- Work to complete -
Retype all of the data without changing a single word.

▼

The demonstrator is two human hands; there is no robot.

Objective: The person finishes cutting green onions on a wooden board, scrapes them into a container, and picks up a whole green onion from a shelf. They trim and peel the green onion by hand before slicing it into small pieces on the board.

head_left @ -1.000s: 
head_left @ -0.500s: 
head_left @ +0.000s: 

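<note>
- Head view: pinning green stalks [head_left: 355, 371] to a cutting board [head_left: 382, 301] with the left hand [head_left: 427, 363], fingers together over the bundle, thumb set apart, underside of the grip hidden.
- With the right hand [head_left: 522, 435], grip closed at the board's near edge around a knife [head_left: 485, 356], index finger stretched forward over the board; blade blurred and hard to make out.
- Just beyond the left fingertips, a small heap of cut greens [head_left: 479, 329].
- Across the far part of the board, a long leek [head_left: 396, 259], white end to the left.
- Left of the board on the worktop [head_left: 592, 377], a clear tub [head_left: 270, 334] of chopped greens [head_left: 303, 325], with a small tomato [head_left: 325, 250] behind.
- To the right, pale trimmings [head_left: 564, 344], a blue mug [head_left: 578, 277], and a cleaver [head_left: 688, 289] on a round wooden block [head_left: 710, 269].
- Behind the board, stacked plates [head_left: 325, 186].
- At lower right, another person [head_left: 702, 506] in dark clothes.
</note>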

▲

- Task solution -
The demonstrator is two human hands; there is no robot.

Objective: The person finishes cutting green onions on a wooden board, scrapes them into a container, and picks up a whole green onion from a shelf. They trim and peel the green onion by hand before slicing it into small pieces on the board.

head_left @ -1.000s: 
head_left @ -0.500s: 
head_left @ +0.000s: 

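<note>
- Head view: pinning green stalks [head_left: 355, 371] to a cutting board [head_left: 382, 301] with the left hand [head_left: 427, 363], fingers together over the bundle, thumb set apart, underside of the grip hidden.
- With the right hand [head_left: 522, 435], grip closed at the board's near edge around a knife [head_left: 485, 356], index finger stretched forward over the board; blade blurred and hard to make out.
- Just beyond the left fingertips, a small heap of cut greens [head_left: 479, 329].
- Across the far part of the board, a long leek [head_left: 396, 259], white end to the left.
- Left of the board on the worktop [head_left: 592, 377], a clear tub [head_left: 270, 334] of chopped greens [head_left: 303, 325], with a small tomato [head_left: 325, 250] behind.
- To the right, pale trimmings [head_left: 564, 344], a blue mug [head_left: 578, 277], and a cleaver [head_left: 688, 289] on a round wooden block [head_left: 710, 269].
- Behind the board, stacked plates [head_left: 325, 186].
- At lower right, another person [head_left: 702, 506] in dark clothes.
</note>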

The complete answer has been presented.